__What you are asked to do__. Filter the listing and keep only the lines with the word "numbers".
*** Information shown Section Begins ***
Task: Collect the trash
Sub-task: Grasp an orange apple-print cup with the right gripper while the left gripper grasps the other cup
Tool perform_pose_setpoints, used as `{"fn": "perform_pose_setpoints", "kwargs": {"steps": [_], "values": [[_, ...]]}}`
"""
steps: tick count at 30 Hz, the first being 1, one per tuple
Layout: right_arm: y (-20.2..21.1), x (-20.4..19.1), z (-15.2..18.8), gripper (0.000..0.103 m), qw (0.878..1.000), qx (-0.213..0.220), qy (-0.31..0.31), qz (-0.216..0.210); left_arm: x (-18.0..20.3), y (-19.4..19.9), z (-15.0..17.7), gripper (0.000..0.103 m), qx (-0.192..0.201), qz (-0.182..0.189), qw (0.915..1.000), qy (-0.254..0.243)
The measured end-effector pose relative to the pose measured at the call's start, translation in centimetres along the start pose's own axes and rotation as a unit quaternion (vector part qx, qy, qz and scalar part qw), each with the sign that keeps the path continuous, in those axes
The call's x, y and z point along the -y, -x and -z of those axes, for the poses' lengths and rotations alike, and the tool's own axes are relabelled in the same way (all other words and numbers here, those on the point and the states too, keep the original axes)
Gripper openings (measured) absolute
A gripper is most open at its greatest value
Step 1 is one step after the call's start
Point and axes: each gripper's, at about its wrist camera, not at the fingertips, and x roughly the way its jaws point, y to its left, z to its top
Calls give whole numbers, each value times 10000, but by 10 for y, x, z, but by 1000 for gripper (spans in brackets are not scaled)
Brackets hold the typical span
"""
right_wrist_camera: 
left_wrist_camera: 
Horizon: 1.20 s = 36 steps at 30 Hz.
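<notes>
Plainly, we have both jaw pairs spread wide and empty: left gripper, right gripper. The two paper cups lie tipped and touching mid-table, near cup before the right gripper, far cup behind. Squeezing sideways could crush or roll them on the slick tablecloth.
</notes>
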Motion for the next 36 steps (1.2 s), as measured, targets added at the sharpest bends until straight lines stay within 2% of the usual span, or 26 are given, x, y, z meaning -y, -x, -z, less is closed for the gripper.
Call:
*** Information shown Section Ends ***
__Written response__.
The call's x, y and z point along the -y, -x and -z of those axes, for the poses' lengths and rotations alike, and the tool's own axes are relabelled in the same way (all other words and numbers here, those on the point and the states too, keep the original axes)
Calls give whole numbers, each value times 10000, but by 10 for y, x, z, but by 1000 for gripper (spans in brackets are not scaled)

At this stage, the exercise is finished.